╔══

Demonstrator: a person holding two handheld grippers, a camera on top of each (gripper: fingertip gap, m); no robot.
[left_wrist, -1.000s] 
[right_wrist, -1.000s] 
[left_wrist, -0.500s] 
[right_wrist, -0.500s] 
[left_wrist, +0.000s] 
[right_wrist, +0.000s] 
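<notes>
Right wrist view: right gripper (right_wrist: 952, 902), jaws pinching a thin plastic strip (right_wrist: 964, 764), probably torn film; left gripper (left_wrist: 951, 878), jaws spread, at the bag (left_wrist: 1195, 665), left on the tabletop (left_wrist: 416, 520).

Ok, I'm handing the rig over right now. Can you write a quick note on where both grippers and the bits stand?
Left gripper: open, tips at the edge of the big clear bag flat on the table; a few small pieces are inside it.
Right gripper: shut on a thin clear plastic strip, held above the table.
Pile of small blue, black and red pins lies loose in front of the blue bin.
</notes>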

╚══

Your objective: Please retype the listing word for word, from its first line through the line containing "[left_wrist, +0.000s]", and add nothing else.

Solution to the problem:
Demonstrator: a person holding two handheld grippers, a camera on top of each (gripper: fingertip gap, m); no robot.
[left_wrist, -1.000s] 
[right_wrist, -1.000s] 
[left_wrist, -0.500s] 
[right_wrist, -0.500s] 
[left_wrist, +0.000s] 

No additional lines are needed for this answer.